IVANO TROISI

Salerno, Italy (1984), lives and works in Salerno, Italy

Cova  2021

handmade paper, stones, hydrocarbons

Commissioned for Rethinking Nature

Courtesy of the artist and Nicola Pedana Arte Contemporanea

Ivano Troisi’s practice analyses ecological phenomena and the transformations brought to landscapes by human intervention. In his practice, particular attention is given to his native region of Campania and the South of Italy, which are regarded as research sites for the development of new ethical relations with nature. Troisi articulates through a variety of artistic mediums processes through which to reimagine such relations. Cova is part of an ongoing research initiated by the artist in 2014 in Val d’Agri, a region of Basilicata in which the Italian multinational oil and gas company ENI operates an extraction site. Petrol was discovered in this area in 1991. The region was then turned by ENI into Italy’s largest oil development, with over 75,000 barrels extracted daily. The material is subsequently sent through an oil pipeline to a refinery in Taranto, in the neighboring region of Puglia. During the site visits conducted over the years, the artist has observed the increasing ecological repercussions of these extractive processes, which have raised growing concern among environmental organizations. The resulting sculpture features layers of hand-crafted paper, made by the artist at the extraction site as a way to crystallize the specificities of the place and installed on a bed of rocks also taken from the ENI oil site.
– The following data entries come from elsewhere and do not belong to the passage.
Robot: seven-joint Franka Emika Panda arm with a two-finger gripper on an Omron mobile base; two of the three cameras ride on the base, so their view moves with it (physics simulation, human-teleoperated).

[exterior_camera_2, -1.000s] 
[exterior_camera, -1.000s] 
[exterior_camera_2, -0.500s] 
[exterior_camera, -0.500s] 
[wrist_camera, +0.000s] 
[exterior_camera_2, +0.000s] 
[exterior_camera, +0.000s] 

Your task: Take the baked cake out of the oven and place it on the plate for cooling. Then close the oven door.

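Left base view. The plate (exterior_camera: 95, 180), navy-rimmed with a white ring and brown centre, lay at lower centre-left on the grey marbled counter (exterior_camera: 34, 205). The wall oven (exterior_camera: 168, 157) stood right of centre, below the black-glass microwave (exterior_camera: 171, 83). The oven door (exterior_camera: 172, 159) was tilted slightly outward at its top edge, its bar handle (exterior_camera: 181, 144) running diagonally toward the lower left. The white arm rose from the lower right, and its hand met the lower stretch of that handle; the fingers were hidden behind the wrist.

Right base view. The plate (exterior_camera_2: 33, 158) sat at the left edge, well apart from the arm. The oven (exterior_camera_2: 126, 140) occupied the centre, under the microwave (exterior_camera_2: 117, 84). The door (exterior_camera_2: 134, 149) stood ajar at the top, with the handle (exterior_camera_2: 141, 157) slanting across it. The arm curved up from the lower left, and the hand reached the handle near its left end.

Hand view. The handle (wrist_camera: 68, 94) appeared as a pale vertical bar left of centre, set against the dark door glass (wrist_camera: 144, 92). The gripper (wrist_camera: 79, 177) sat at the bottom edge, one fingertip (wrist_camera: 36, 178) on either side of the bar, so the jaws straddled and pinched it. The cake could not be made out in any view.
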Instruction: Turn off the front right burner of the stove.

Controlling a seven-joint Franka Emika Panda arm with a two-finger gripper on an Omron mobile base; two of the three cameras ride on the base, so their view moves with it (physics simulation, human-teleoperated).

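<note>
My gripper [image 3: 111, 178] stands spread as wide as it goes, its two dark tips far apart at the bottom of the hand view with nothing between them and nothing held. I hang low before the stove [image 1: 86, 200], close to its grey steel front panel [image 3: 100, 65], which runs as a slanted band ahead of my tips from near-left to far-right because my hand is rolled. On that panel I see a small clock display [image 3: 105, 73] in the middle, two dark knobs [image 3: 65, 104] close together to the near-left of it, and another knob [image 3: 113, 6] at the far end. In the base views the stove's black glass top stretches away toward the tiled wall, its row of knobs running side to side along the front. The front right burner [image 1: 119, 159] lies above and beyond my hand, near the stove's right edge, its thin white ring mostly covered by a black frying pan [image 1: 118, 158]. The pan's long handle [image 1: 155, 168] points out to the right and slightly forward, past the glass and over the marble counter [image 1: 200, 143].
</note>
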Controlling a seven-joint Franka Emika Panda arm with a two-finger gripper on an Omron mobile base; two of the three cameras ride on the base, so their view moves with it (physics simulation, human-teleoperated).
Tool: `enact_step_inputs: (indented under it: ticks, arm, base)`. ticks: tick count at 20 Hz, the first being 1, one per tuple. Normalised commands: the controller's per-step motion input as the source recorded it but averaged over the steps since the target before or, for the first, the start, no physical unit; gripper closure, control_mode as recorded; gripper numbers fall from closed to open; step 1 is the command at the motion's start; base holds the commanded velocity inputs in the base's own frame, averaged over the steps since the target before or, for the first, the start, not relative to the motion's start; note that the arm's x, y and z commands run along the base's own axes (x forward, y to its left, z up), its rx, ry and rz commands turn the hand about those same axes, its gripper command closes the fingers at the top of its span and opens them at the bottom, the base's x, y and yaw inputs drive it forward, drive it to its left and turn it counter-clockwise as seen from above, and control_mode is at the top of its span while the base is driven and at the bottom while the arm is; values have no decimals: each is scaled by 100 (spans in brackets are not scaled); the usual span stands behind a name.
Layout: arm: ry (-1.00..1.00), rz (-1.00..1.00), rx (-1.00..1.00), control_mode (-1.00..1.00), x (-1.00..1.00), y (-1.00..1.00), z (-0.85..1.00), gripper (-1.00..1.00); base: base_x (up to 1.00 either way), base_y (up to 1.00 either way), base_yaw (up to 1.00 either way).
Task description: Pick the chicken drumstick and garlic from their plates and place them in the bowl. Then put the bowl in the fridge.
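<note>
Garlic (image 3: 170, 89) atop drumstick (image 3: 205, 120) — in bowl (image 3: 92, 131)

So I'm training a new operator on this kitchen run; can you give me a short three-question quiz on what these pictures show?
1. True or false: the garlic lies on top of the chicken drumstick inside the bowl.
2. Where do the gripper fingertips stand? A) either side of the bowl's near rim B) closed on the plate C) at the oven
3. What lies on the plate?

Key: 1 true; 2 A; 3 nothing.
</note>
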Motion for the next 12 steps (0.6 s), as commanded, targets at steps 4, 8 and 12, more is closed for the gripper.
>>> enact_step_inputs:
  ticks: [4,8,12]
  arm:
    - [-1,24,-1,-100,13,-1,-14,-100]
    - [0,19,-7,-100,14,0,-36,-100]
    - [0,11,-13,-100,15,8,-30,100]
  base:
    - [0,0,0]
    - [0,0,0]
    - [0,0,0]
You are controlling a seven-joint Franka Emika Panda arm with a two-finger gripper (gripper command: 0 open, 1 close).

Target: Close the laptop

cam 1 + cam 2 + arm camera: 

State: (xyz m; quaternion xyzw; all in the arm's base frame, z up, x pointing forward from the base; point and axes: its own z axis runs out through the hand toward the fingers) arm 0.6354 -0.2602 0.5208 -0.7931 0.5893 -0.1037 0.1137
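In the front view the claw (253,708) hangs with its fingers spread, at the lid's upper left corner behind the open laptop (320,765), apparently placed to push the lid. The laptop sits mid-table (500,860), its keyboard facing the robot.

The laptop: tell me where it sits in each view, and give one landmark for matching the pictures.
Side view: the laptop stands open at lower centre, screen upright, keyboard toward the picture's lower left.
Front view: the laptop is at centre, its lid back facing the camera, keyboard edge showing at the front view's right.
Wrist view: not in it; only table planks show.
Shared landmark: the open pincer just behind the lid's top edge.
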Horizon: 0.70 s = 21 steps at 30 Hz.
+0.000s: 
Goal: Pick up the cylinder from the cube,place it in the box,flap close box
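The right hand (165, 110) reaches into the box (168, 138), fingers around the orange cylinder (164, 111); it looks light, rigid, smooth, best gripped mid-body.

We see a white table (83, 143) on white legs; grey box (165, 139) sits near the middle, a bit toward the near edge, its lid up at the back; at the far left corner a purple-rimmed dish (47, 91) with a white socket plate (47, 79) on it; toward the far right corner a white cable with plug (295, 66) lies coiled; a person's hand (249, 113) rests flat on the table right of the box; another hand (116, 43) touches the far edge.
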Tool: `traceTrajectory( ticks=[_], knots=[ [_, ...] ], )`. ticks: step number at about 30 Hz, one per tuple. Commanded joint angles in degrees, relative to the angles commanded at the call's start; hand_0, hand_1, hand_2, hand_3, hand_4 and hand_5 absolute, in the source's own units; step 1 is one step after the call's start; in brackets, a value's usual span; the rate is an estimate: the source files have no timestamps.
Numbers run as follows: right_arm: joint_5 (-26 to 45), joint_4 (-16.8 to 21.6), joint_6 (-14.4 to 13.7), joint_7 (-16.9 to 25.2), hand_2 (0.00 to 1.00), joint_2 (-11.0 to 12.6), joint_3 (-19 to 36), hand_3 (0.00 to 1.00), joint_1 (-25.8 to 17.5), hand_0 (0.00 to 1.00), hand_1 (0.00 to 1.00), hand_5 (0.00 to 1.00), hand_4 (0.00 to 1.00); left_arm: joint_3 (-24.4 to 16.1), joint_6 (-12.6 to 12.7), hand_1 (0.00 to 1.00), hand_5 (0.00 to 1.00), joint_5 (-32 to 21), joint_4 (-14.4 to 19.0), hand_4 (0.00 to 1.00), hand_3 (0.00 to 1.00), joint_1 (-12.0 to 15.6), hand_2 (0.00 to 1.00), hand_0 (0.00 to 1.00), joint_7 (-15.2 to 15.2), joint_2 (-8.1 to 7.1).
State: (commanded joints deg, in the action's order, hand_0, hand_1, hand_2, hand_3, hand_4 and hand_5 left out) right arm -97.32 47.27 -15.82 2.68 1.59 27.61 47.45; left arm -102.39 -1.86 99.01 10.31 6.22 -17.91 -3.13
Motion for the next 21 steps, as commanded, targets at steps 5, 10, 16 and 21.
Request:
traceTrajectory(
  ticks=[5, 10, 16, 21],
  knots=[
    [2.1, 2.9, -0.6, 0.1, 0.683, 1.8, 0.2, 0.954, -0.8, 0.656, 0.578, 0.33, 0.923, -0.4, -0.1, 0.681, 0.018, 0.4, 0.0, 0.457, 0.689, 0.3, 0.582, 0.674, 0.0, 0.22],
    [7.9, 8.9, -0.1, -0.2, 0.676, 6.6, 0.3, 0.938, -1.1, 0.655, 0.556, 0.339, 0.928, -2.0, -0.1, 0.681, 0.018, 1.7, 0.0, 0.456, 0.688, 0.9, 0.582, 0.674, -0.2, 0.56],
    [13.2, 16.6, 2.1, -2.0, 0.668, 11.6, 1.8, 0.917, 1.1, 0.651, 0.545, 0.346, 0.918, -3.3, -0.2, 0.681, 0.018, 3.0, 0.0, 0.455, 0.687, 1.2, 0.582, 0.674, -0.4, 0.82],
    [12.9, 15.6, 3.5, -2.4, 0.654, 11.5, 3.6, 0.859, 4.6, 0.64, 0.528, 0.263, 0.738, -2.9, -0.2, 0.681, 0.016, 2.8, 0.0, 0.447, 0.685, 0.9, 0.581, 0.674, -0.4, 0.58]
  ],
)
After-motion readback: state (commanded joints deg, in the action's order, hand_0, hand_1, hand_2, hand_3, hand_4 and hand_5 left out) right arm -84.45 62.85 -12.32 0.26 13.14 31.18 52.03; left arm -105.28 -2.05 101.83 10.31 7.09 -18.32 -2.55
By metaphorically reconstructing the landscape of Val d’Agri, the artist reverses the process of extraction by placing hydrocarbons sampled from the site at the top of this symbolical geological stratification, allowing oil to penetrate the layers of paper. Throughout the duration of the exhibition, the work continues to mutate as the petrol components reach new layers, echoing the forced piercing of the land undertaken by oil drills in Basilicata.

 

 

Artist statement

I begin from the observation of nature to implement an analysis of the processes that characterise its transformations and mutations. Nature is the object of a process of contemplation, which then becomes one of documentation, to resolve itself into a cognitive and scientific mechanism. This approach is not limited to the theoretical sphere, but spills over into a technical aspect: I make the papers that are the basis of my work, documenting the different types and traditions of making them. Sculptural craftsmanship is important to me; it takes shape through woodcuts, stamps, watermarks, drawings, in which light and delicate signs sometimes emphasise an organic aspect, others transmute into abstract elements, in an apparent game that at the same time reveals and conceals the essence of nature.